What the exercise asks:
Extract the lines beginning at the one that holds "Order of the" and ending at the final line of the material below, keeping them exact and leaving out all pictures.

Provided data:
--- START ---
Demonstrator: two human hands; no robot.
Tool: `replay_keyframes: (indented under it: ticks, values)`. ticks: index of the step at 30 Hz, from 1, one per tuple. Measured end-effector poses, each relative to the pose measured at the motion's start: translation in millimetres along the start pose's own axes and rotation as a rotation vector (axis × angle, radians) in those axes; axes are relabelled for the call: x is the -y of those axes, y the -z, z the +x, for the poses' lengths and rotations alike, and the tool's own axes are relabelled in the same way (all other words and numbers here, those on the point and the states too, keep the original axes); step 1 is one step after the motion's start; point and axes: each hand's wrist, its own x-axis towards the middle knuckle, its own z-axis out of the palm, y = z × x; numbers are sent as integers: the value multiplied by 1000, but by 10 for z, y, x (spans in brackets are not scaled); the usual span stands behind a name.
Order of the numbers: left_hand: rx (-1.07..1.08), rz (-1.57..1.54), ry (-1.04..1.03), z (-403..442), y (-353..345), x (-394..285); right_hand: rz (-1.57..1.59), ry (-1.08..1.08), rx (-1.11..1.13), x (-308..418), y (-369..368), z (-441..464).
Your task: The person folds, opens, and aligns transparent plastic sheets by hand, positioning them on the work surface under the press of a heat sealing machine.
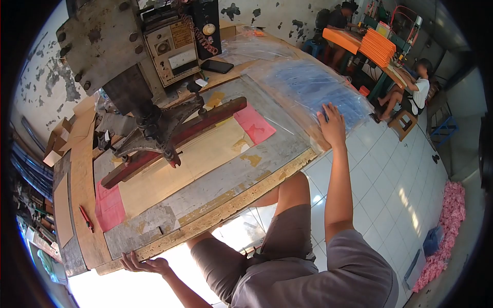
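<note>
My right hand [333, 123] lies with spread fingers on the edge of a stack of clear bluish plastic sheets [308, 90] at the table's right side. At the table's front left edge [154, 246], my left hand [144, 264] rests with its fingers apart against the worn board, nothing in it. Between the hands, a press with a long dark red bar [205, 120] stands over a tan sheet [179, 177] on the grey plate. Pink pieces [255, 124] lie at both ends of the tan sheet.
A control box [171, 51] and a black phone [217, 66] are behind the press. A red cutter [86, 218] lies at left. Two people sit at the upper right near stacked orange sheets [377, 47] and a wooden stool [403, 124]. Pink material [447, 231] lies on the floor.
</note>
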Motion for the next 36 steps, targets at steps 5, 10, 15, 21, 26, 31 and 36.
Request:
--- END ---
Solved problem:
Order of the numbers: left_hand: rx (-1.07..1.08), rz (-1.57..1.54), ry (-1.04..1.03), z (-403..442), y (-353..345), x (-394..285); right_hand: rz (-1.57..1.59), ry (-1.08..1.08), rx (-1.11..1.13), x (-308..418), y (-369..368), z (-441..464).
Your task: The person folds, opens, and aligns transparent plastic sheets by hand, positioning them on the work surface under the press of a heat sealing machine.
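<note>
My right hand [333, 123] lies with spread fingers on the edge of a stack of clear bluish plastic sheets [308, 90] at the table's right side. At the table's front left edge [154, 246], my left hand [144, 264] rests with its fingers apart against the worn board, nothing in it. Between the hands, a press with a long dark red bar [205, 120] stands over a tan sheet [179, 177] on the grey plate. Pink pieces [255, 124] lie at both ends of the tan sheet.
A control box [171, 51] and a black phone [217, 66] are behind the press. A red cutter [86, 218] lies at left. Two people sit at the upper right near stacked orange sheets [377, 47] and a wooden stool [403, 124]. Pink material [447, 231] lies on the floor.
</note>
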Motion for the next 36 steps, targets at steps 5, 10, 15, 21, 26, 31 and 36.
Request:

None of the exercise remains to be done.